Subject: NEW: Instructions for Vibratory Flat Lapping

Gary Henson, President of the Badger Lapidary & Geological
Society, in Monroe, WI, has written up directions for use of
the club's flat lap, for new or infrequent users of the lap.
These directions have been laminated and attached to the
club's lap. They are given below for those who may buy a used
lap without instructions.

These were published in the October Issue of Badger Diggin's,
which is edited by list member Bill Figi <BFigi@aol.com>.
Permission to reprint was given in the Newsletter.


Using a Flat Lap
By Gary Henson

1.) Make sure the machine is level.

2.) Bevel all the edges on your stone so the grit goes under
it and doesn't push it around.

3.) Blacken the entire bottom of your stone with a waterproof
marker.

4.) Put a couple of tablespoons of 80 to 100 grit silicon in
the pan & enough water to make it into a thin slurry.

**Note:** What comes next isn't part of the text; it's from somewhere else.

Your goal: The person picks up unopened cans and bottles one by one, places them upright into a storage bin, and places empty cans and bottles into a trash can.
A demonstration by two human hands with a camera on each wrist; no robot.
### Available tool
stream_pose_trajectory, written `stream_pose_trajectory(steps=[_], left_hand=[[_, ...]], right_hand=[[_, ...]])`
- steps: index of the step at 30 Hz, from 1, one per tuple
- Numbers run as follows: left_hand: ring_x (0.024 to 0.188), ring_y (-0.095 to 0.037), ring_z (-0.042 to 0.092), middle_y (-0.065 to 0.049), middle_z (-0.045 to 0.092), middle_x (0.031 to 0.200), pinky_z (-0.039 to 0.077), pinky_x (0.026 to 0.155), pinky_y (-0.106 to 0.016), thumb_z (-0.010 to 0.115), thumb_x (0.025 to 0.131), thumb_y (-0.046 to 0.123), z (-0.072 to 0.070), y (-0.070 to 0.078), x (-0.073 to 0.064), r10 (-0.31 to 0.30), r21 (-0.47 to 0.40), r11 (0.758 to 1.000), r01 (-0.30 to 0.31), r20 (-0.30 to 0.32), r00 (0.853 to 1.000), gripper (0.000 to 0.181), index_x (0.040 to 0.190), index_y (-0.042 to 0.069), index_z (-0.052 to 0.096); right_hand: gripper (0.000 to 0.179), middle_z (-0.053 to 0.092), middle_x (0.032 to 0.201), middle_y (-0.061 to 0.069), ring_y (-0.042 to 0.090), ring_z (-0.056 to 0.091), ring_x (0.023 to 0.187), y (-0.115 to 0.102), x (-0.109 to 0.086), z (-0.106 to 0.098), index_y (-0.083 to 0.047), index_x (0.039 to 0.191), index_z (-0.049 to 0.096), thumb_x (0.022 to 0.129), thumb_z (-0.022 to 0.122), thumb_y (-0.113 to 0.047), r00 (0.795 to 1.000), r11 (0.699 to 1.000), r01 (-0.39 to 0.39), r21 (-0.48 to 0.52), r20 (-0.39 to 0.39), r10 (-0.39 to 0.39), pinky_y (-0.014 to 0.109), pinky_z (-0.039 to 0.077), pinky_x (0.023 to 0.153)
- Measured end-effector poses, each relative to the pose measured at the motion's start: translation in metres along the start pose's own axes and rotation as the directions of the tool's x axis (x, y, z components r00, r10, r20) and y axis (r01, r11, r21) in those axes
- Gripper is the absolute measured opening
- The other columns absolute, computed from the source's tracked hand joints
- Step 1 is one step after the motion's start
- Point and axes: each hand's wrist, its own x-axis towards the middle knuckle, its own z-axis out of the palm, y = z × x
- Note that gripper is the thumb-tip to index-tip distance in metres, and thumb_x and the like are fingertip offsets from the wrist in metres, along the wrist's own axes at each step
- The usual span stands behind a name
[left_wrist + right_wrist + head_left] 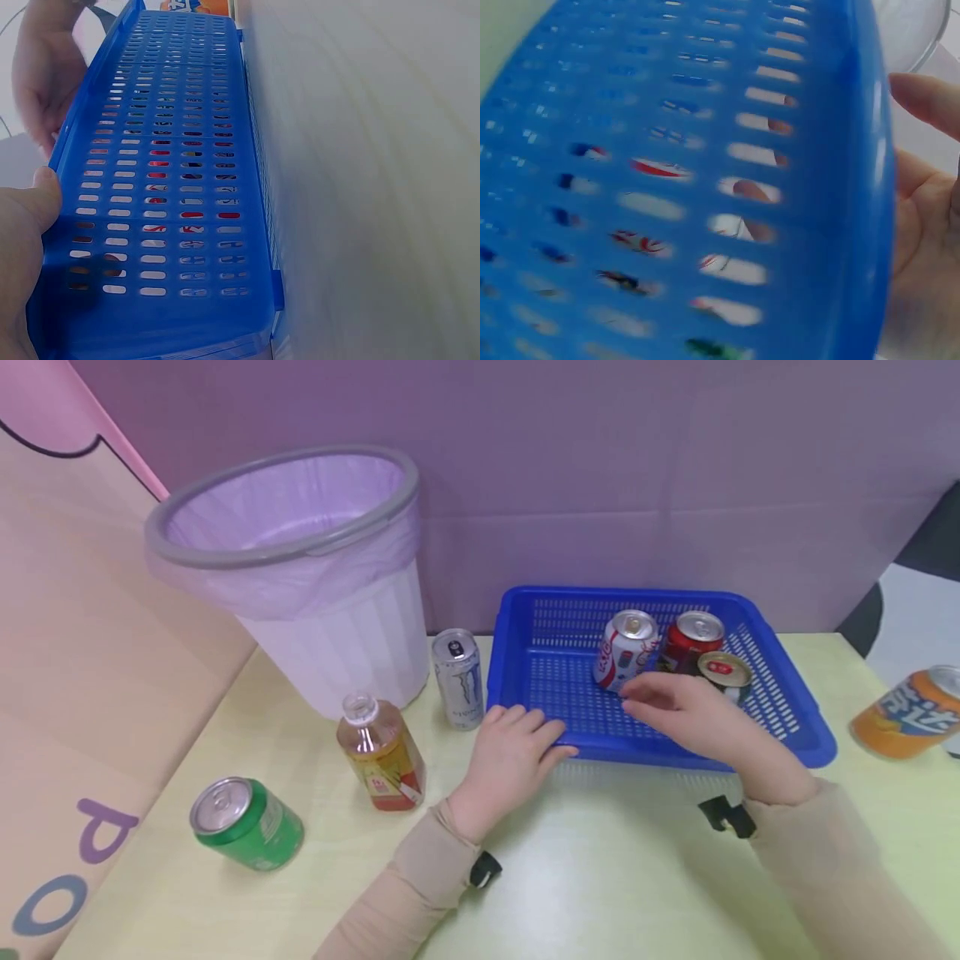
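Note:
My left hand (508, 764) grips the near rim of a blue plastic basket (517, 677) at its left corner. In the left wrist view the thumb lies at the rim, and bits of the fingers show through the slots. My right hand (690, 714) hovers over the near rim farther right, fingers loosely bent and holding nothing. Just beyond its fingertips a silver-and-red cola can (624, 656) stands upright inside the basket. Beside that are a red can (686, 647) and a dark can with a gold top (724, 670), partly hidden by the right hand.
Left of the basket stand a slim white can (460, 685) and an uncapped drink bottle (382, 760). A green can (258, 827) is farther left. Behind them rises a lined white bin (345, 627). An orange soda can (903, 714) stands at the right.

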Motion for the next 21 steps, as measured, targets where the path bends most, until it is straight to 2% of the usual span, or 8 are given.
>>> stream_pose_trajectory(steps=[9, 21], left_hand=[[0.078, -0.013, 0.056, 0.007, 0.065, 0.086, 0.037, 0.073, -0.029, 0.057, 0.090, 0.049, 0.000, -0.001, -0.001, -0.008, 0.000, 1.000, 0.008, 0.006, 1.000, 0.030, 0.100, 0.023, 0.069], [0.077, -0.013, 0.056, 0.007, 0.065, 0.086, 0.037, 0.074, -0.029, 0.056, 0.090, 0.049, 0.000, 0.000, -0.001, -0.002, 0.007, 1.000, 0.002, 0.008, 1.000, 0.031, 0.100, 0.023, 0.069]], right_hand=[[0.029, 0.068, 0.104, 0.016, 0.032, 0.064, 0.096, 0.014, -0.013, 0.014, 0.000, 0.114, 0.062, 0.095, 0.057, -0.022, 0.998, 0.999, -0.037, 0.002, -0.051, 0.037, 0.049, 0.051, 0.082], [0.026, 0.069, 0.103, 0.019, 0.035, 0.065, 0.096, 0.016, -0.019, 0.024, 0.000, 0.110, 0.064, 0.093, 0.060, -0.019, 0.989, 1.000, 0.000, -0.020, -0.150, -0.003, 0.051, 0.051, 0.082]])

5.) Some weight on your slab is important, you can stick
weight to the slab with waterproof caulk, dop wax, double
back tape, etc.

6.) Put slab in the pan, you should make a ring out of
plastic tubing with both ends slipped over a stick of wood.
Make it large enough to go around your slab to protect the
edges from breaking.

7.) Let it run a couple hours checking the water it should
not run dry, check the bottom it is black in the center let
it run longer till the black is gone and the bottom is
smooth.

8.) If any of the grit seems to be worn out, clean the pan &
put in new grit.

9.) When smooth, clean stone and pan then put in 200 grit &
water after an hour or so check the slab when all the rough
marks made by the first grit are gone, clean everything
again, now put in 400 grit do it all again, clean it l again
& now put in the 600 pre-polish grit when you have just about
got a good shine you get to clean everything again.

10.) If you have two pans, one has a pad in it, this is the
polish pad, take the grind pan off the frame & put the
polish pan on with springs. Put a couple to tablespoons of
cerium oxide polish on the pad, add a little water to make a
thin slurry & turn it on. Check in an hour or so, let it run
till you get the polish you are after. If you don't have two
pans, clean the grind pan thoroughly & put in the polish pad.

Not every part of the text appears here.